The lines to return run from the one containing "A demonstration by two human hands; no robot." through the end of the material; give them exactly and leave out the pictures.

Given information Block Start

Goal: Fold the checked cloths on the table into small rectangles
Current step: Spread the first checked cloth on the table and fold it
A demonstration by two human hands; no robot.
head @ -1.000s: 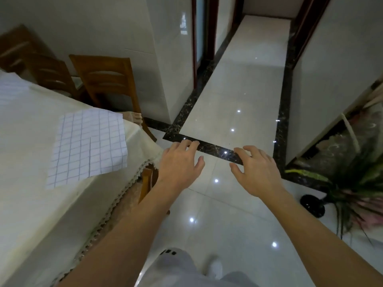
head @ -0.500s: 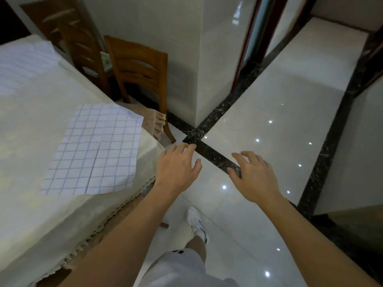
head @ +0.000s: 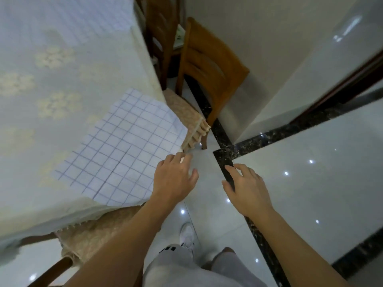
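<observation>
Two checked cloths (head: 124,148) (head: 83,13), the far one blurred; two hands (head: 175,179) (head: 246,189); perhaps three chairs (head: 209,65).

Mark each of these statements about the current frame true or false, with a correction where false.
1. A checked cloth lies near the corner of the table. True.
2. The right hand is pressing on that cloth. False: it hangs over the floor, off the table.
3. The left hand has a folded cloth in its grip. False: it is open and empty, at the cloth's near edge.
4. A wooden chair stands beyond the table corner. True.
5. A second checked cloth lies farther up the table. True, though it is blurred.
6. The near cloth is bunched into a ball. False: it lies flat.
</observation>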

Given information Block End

§ Response:
A demonstration by two human hands; no robot.
head @ -1.000s: 
head @ -0.500s: 
head @ +0.000s: 
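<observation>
Two checked cloths (head: 124,148) (head: 83,13), the far one blurred; two hands (head: 175,179) (head: 246,189); perhaps three chairs (head: 209,65).

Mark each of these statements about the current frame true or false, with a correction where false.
1. A checked cloth lies near the corner of the table. True.
2. The right hand is pressing on that cloth. False: it hangs over the floor, off the table.
3. The left hand has a folded cloth in its grip. False: it is open and empty, at the cloth's near edge.
4. A wooden chair stands beyond the table corner. True.
5. A second checked cloth lies farther up the table. True, though it is blurred.
6. The near cloth is bunched into a ball. False: it lies flat.
</observation>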

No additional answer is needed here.